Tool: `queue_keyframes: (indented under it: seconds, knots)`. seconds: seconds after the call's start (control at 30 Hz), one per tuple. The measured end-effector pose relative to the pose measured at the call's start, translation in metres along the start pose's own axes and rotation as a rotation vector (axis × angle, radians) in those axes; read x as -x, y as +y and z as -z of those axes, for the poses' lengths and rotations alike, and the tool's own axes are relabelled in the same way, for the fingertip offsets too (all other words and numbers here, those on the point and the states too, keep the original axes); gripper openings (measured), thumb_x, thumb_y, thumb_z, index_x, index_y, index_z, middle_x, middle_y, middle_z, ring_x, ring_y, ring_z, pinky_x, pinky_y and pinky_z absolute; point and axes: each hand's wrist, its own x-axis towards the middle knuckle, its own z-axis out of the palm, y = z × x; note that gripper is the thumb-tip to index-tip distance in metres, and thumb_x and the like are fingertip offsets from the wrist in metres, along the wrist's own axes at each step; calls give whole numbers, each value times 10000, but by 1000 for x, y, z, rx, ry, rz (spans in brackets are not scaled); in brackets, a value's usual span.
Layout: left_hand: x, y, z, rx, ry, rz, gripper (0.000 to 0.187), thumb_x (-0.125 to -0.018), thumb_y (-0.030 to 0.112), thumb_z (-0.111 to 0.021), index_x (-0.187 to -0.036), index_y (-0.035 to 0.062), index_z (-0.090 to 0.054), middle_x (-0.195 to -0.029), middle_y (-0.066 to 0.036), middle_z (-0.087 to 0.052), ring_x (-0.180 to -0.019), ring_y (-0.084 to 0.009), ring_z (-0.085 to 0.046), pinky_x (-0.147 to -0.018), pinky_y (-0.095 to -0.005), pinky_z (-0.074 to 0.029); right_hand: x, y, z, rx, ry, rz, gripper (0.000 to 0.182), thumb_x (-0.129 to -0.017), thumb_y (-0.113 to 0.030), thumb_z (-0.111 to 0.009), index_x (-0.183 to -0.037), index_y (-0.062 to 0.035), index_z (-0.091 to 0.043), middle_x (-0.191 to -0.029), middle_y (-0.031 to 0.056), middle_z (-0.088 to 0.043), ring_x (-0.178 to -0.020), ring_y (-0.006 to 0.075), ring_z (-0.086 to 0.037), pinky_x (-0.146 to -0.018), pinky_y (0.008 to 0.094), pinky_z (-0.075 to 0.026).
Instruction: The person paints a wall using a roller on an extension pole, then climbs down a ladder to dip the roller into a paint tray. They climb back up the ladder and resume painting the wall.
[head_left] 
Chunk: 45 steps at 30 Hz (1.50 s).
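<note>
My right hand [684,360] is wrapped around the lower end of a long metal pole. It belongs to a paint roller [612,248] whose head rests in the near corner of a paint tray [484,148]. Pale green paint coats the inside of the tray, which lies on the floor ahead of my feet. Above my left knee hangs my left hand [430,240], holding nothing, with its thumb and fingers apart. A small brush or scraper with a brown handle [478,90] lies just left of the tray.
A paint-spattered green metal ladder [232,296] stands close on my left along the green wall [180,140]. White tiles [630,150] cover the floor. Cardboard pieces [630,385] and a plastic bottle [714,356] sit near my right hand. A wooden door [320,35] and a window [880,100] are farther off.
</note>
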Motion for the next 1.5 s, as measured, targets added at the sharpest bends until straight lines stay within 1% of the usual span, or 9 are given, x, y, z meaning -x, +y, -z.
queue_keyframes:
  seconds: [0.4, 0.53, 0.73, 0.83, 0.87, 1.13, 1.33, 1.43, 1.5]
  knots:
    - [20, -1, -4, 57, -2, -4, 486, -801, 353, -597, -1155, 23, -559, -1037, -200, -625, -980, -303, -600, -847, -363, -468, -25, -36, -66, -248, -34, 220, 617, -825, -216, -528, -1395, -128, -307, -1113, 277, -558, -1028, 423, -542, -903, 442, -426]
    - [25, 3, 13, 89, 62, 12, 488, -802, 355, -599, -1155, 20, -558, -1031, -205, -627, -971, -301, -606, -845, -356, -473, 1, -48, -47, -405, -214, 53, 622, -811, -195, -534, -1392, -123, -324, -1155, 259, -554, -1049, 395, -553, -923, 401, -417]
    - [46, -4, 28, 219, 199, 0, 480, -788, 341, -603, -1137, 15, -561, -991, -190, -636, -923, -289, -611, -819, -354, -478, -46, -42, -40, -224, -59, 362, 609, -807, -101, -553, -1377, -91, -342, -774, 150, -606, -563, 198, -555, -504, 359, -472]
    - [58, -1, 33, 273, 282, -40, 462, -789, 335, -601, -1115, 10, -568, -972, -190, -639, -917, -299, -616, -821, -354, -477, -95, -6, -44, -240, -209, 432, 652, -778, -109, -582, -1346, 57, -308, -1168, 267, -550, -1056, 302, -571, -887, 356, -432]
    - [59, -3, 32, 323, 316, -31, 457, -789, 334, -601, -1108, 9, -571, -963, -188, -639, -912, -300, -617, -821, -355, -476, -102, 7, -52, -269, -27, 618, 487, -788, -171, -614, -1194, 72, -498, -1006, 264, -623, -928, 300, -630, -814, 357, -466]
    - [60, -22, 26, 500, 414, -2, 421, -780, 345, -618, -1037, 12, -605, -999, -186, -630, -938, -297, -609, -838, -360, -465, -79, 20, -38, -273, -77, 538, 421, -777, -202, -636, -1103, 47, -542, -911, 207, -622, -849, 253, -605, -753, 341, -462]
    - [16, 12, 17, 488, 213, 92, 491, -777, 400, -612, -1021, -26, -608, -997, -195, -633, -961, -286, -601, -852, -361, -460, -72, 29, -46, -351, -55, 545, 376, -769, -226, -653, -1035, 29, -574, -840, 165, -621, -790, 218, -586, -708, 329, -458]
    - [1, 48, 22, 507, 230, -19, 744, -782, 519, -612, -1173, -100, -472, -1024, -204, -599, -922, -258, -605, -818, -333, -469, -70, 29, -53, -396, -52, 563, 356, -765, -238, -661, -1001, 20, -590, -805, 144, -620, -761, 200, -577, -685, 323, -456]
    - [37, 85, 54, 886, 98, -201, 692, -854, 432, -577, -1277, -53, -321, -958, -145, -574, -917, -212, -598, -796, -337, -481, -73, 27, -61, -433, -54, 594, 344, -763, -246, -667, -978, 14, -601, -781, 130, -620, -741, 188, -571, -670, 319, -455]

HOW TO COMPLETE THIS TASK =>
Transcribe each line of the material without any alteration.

RESULT FOR THIS EXERCISE =>
Tool: `queue_keyframes: (indented under it: seconds, knots)`. seconds: seconds after the call's start (control at 30 Hz), one per tuple. The measured end-effector pose relative to the pose measured at the call's start, translation in metres along the start pose's own axes and rotation as a rotation vector (axis × angle, radians) in those axes; read x as -x, y as +y and z as -z of those axes, for the poses' lengths and rotations alike, and the tool's own axes are relabelled in the same way, for the fingertip offsets too (all other words and numbers here, those on the point and the states too, keep the original axes); gripper openings (measured), thumb_x, thumb_y, thumb_z, index_x, index_y, index_z, middle_x, middle_y, middle_z, ring_x, ring_y, ring_z, pinky_x, pinky_y and pinky_z absolute; point and axes: each hand's wrist, its own x-axis towards the middle knuckle, its own z-axis out of the palm, y = z × x; note that gripper is the thumb-tip to index-tip distance in metres, and thumb_x and the like are fingertip offsets from the wrist in metres, along the wrist's own axes at each step; calls give whole numbers, each value times 10000, but by 1000 for x, y, z, rx, ry, rz (spans in brackets are not scaled); in brackets, a value's usual span.
Layout: left_hand: x, y, z, rx, ry, rz, gripper (0.000 to 0.187), thumb_x (-0.125 to -0.018), thumb_y (-0.030 to 0.112), thumb_z (-0.111 to 0.021), index_x (-0.187 to -0.036), index_y (-0.035 to 0.062), index_z (-0.090 to 0.054), middle_x (-0.195 to -0.029), middle_y (-0.066 to 0.036), middle_z (-0.087 to 0.052), ring_x (-0.180 to -0.019), ring_y (-0.084 to 0.009), ring_z (-0.085 to 0.046), pinky_x (-0.147 to -0.018), pinky_y (-0.095 to -0.005), pinky_z (-0.074 to 0.029); right_hand: x, y, z, rx, ry, rz, gripper (0.000 to 0.182), thumb_x (-0.129 to -0.017), thumb_y (-0.113 to 0.030), thumb_z (-0.111 to 0.009), index_x (-0.183 to -0.037), index_y (-0.062 to 0.035), index_z (-0.091 to 0.043), middle_x (-0.191 to -0.029), middle_y (-0.031 to 0.056), middle_z (-0.088 to 0.043), ring_x (-0.178 to -0.020), ring_y (-0.006 to 0.075), ring_z (-0.086 to 0.037), pinky_x (-0.146 to -0.018), pinky_y (0.008 to 0.094), pinky_z (-0.075 to 0.026).
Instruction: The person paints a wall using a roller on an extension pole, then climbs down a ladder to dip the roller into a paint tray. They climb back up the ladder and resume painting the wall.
[head_left] 
Chunk: 45 steps at 30 Hz (1.50 s).
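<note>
My right hand [684,360] is wrapped around the lower end of a long metal pole. It belongs to a paint roller [612,248] whose head rests in the near corner of a paint tray [484,148]. Pale green paint coats the inside of the tray, which lies on the floor ahead of my feet. Above my left knee hangs my left hand [430,240], holding nothing, with its thumb and fingers apart. A small brush or scraper with a brown handle [478,90] lies just left of the tray.
A paint-spattered green metal ladder [232,296] stands close on my left along the green wall [180,140]. White tiles [630,150] cover the floor. Cardboard pieces [630,385] and a plastic bottle [714,356] sit near my right hand. A wooden door [320,35] and a window [880,100] are farther off.
</note>
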Motion for the next 1.5 s, as measured, targets added at the sharpest bends until straight lines stay within 1% of the usual span, or 9 are given, x, y, z meaning -x, +y, -z.
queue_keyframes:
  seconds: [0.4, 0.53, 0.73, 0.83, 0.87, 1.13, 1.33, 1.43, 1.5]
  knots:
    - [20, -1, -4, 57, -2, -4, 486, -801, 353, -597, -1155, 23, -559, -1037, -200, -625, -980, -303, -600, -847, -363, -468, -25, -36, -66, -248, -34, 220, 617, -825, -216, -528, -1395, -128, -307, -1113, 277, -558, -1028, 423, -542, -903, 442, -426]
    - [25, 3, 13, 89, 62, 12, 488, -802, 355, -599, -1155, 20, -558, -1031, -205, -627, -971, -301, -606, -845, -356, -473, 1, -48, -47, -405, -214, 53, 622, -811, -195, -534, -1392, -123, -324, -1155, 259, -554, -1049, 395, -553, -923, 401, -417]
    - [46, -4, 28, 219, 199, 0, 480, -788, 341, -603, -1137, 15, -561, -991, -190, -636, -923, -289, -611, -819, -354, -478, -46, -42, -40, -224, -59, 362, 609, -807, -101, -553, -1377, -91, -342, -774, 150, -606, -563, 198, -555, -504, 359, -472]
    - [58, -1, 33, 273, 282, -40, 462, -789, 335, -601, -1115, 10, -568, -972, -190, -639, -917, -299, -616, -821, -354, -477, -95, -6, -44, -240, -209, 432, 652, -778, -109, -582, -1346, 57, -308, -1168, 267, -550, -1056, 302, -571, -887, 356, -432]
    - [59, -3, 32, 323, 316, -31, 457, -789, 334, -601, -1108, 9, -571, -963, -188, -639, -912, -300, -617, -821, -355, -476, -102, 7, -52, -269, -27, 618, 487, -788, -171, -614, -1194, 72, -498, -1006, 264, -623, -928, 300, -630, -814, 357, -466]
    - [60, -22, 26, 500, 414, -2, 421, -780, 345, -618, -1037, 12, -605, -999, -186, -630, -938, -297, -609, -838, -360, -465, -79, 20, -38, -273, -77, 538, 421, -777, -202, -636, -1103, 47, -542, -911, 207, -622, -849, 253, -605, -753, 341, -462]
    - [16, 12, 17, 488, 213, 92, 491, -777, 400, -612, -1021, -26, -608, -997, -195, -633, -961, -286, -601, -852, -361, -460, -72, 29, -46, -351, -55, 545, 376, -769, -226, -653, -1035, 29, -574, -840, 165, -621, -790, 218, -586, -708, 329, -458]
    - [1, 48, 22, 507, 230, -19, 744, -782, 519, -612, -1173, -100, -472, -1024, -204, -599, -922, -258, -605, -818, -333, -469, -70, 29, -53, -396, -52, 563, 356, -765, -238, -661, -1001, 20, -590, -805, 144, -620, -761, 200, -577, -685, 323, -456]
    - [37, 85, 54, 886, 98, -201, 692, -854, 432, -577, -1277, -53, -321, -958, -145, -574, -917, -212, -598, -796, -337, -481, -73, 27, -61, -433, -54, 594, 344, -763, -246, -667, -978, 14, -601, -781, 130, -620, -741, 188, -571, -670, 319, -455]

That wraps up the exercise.